Playing with Fire: The Sensor Analytics Explosion

Author:

Will Goodrum

Date Published:
March 31, 2020

Recent articles have touted the boundless value locked in sensor data, if businesses would only strike the Machine Learning match to set it all ablaze. Any organization not thinking seriously about Sensor Analytics is at risk of being burnt by the disruption to structure, competition, and workflows that this nascent technology brings. New entrants will need to ask themselves “What industry are we in?

Data Explosions

A broad spectrum of industries are being wracked by data explosions on a scale previously unseen. The Oil and Gas sector is building up stores of data from tens of thousands of sensors and transducers spread across entire oil fields. Device manufacturers are embedding sensors in their products to track maintenance intervals in real-time, predict faults before they occur, and study product usage patterns. Each such installation creates petabytes of data that must be stored and analyzed to gain actionable insight. No matter your industry, the Internet of Things (IoT) and the Industrial Internet has come, or is coming soon, to you.

Playing with Fire

One of my first cars was a used 1987 Buick Grand National. The car would start, but after idling at a high level, the engine would shut off. As my stepfather and I stood there next to it, scratching our heads, he offered this wisdom:

“There’re only three things it could be: air, fuel, or spark. If one of them isn’t there, it isn’t going to work.”

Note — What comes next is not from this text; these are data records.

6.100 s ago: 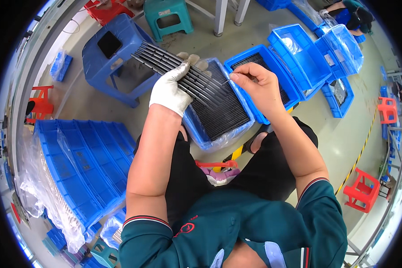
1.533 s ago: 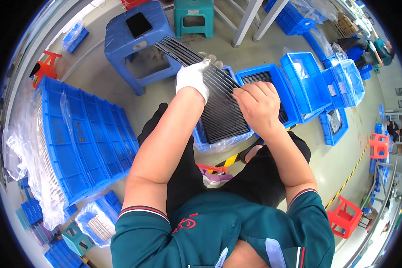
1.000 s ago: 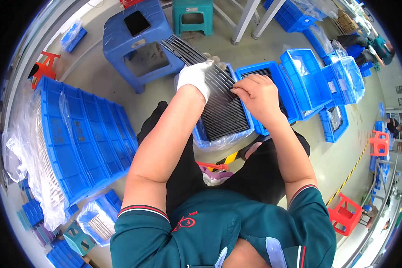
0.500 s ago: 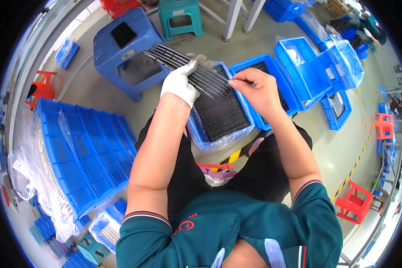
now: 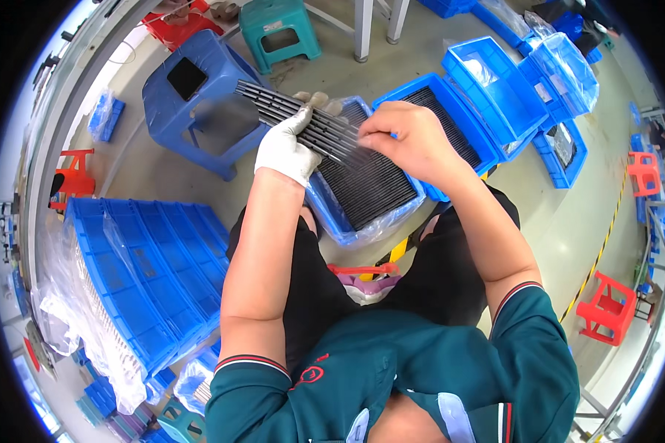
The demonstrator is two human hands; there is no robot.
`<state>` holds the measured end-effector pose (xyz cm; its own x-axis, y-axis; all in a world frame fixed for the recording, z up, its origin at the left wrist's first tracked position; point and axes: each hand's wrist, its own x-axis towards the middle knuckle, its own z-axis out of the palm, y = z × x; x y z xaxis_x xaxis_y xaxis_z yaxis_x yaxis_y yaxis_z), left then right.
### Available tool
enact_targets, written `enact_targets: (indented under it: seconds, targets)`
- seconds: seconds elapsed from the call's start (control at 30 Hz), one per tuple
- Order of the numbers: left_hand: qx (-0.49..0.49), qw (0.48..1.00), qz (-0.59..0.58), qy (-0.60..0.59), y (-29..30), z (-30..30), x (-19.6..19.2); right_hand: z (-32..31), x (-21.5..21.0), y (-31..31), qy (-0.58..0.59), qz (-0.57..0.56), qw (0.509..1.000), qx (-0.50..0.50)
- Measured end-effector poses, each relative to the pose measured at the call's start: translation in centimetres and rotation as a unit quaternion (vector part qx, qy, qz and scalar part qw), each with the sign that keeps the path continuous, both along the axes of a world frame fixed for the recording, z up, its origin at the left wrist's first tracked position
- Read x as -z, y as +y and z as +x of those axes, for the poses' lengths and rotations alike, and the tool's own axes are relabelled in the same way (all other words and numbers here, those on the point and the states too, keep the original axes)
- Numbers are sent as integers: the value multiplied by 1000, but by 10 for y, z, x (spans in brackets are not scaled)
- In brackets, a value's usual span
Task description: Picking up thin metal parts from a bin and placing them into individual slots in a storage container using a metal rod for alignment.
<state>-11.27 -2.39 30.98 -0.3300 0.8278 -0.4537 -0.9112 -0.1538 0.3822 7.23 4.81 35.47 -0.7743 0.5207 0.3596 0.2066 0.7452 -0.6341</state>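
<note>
My left hand (image 5: 284, 151), in a white glove, is closed around a fanned row of thin dark rods (image 5: 331, 135). They slant from upper left to lower right over a blue crate (image 5: 322, 209). The crate is lined with clear plastic and filled with rows of similar black rods (image 5: 369, 198). At the lower right ends of the held rods is my bare right hand (image 5: 410, 140), thumb and forefinger pinched together. Blur and the fingers hide what is in that pinch.
Another blue crate (image 5: 386, 97) with black rods stands to the right, beside stacked blue bins (image 5: 488, 96). A blue stool (image 5: 199, 55) with a dark flat square on it stands far left, near a green stool (image 5: 277, 33). Tall stacked blue crates (image 5: 144, 266) stand at my left.
The whole view has shifted a little. My right hand has turned, its fingers curling in more at the rod ends. My left hand keeps its hold on the rods.
</note>
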Motion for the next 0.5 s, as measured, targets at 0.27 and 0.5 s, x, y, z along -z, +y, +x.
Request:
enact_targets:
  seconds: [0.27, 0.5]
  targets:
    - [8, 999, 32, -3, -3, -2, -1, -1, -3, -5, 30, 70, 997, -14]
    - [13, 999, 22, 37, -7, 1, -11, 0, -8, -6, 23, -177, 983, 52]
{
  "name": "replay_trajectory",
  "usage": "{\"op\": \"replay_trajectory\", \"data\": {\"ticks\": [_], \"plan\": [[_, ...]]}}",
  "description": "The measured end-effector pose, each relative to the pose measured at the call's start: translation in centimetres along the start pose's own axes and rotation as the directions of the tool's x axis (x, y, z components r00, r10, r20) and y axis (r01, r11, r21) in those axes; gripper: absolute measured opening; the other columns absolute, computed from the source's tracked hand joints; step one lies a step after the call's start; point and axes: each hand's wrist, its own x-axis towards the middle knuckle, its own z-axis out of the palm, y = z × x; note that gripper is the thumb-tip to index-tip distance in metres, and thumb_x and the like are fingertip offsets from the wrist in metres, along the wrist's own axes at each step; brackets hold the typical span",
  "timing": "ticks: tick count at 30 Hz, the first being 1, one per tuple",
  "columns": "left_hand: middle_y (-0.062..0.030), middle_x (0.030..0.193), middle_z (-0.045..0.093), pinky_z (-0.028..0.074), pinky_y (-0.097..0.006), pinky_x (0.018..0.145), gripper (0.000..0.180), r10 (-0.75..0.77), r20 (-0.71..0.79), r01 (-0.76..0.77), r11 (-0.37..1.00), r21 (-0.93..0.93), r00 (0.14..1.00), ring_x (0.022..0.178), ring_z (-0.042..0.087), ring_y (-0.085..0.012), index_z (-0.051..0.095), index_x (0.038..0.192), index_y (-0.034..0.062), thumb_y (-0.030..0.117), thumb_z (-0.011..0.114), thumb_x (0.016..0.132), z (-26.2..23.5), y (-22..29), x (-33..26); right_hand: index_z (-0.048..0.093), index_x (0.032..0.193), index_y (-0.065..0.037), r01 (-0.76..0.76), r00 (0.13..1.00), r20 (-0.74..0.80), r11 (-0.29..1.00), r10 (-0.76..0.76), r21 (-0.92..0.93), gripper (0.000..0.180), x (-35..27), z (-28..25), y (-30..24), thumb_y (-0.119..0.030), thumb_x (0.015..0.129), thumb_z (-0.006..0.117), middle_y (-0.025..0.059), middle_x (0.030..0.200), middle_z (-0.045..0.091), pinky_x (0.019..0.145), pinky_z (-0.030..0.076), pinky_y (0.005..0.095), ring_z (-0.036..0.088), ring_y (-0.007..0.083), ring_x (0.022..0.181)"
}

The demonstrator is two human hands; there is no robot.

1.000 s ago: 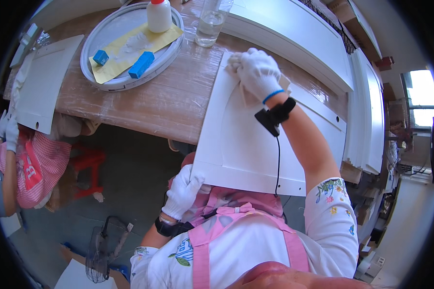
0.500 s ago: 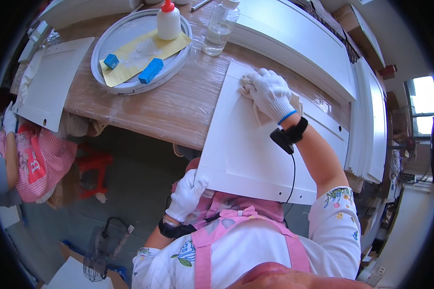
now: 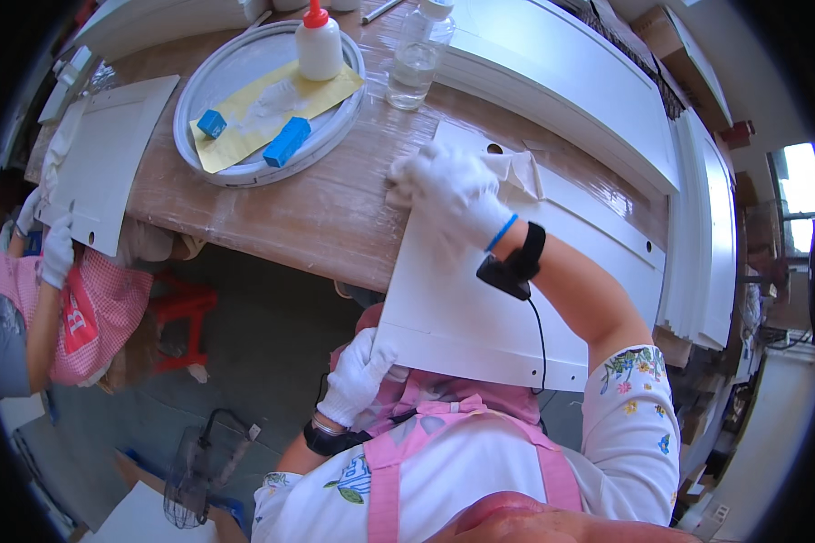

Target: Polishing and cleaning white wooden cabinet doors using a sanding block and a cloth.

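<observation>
A white panel (image 3: pixel 480 308) with a recessed field and a few small dark holes lies over the table's front edge, its near side close to my body. My right hand (image 3: pixel 453 190), in a white knit glove and blurred by motion, presses a cream cloth (image 3: pixel 522 174) at the panel's far left edge. Part of that cloth trails over the panel to the right of the hand. At the near left corner my left hand (image 3: pixel 357 373), also gloved, grips the panel with its fingers closed around the edge.
A round white lid (image 3: pixel 184 136) on the table (image 3: pixel 272 213) bears yellow sandpaper (image 3: pixel 244 143), two blue blocks (image 3: pixel 287 142) and a red-capped squeeze bottle (image 3: pixel 319 50). Beside it stands a clear bottle (image 3: pixel 414 72). White panels (image 3: pixel 561 81) lie behind. A co-worker's gloved hand (image 3: pixel 57 252) is at left.
My right hand has swept the cloth left to the panel's far left edge, uncovering a hole. My left hand still grips the corner. At left, the co-worker's hands have shifted.
</observation>
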Motion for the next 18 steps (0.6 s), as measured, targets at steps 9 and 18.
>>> {"op": "replay_trajectory", "data": {"ticks": [9,18], "plan": [[-0.0079,0.094,0.066,0.056,-0.027,0.071,0.034,0.000,-0.009,0.000,1.000,-0.013,1.000,0.078,0.065,-0.0101,0.052,0.115,-0.0039,0.026,0.056,0.100,0.0,-0.3,-0.1,0.066,0.107,-0.007,-0.108,0.994,-0.037,0.976,0.103,-0.188,0.025,1.0,0.3,1.6,-0.025,0.089,0.063,0.0155,0.110,0.061,0.091,0.049,0.0404,0.059,0.0335,0.106],[-0.0087,0.090,0.066,0.056,-0.027,0.067,0.034,0.037,-0.019,-0.037,0.999,0.000,0.999,0.074,0.065,-0.0114,0.051,0.116,-0.0040,0.026,0.053,0.102,0.4,-0.4,-0.3,0.067,0.103,-0.011,-0.433,0.856,-0.341,0.899,0.389,-0.061,0.023,-8.5,-1.6,10.5,-0.029,0.090,0.060,0.0176,0.101,0.062,0.085,0.050,0.0453,0.060,0.0358,0.098]]}}
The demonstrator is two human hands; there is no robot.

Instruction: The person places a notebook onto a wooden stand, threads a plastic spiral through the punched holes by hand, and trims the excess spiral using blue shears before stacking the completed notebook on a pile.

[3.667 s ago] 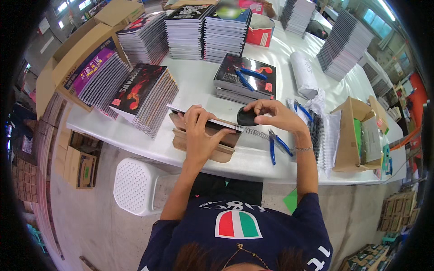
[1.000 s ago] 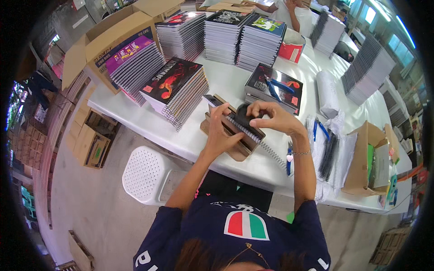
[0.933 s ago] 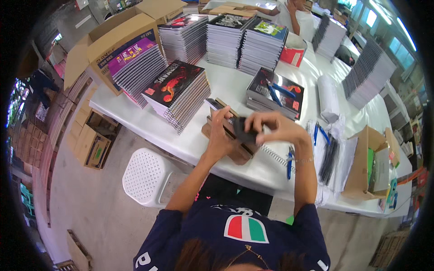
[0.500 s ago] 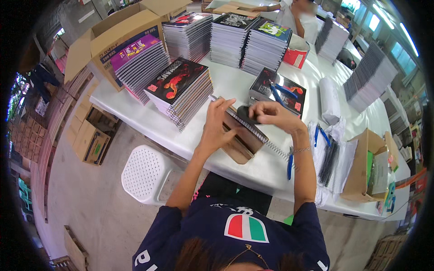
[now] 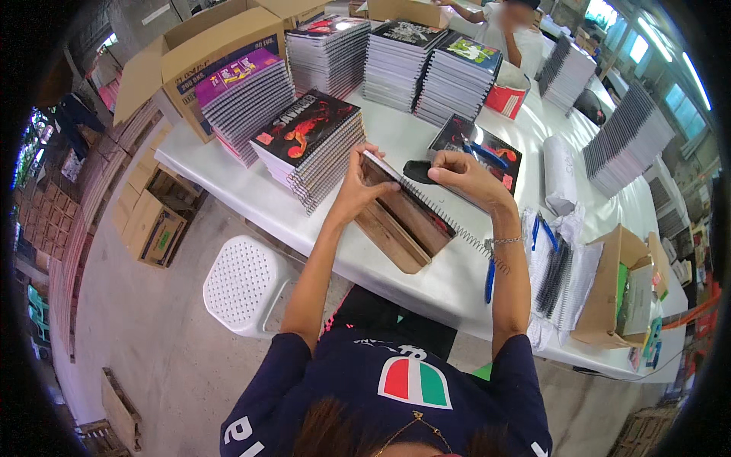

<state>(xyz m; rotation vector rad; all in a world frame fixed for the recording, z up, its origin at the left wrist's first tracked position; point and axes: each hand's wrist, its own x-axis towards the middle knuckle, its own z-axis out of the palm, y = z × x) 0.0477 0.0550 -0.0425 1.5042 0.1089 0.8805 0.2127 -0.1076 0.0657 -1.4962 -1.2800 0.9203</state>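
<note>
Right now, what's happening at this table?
A person is working a metal spiral coil along the edge of a notebook propped on a wooden stand. The left hand steadies the notebook's near end; the right hand holds the edge by the coil. Stacks of bound notebooks sit on the white table; blue pliers lie nearby.

A large brown cardboard box [image 5: 199, 47] stands open at the table's far left. A smaller open carton [image 5: 609, 293] sits at the right, and flat brown boxes [image 5: 148, 221] lie under the table
</note>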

The Buick wasn’t running because these three components of air, fuel, and spark were out of balance. We figured out we had a bad fuel pump. Once that was replaced, everything ran as new.

As I look at the data explosions taking place around Sensor Analytics and IoT, I keep coming back to that old Buick and what it takes to make an engine run well; getting value from sensor analytics requires having the right components meet in the right proportions. In our experience, there are three key component challenges to balance to achieve value from analytics:

  • Business Context (Is it the right data?): The data may be big, but are they the right data to address questions of interest or to advance existing strategy? Available data may initially appear to align with important questions, but on further analysis lack the granularity, prevalence, or relevance to the business to generate value. Our Analytics Strategy consulting service is designed to address this issue.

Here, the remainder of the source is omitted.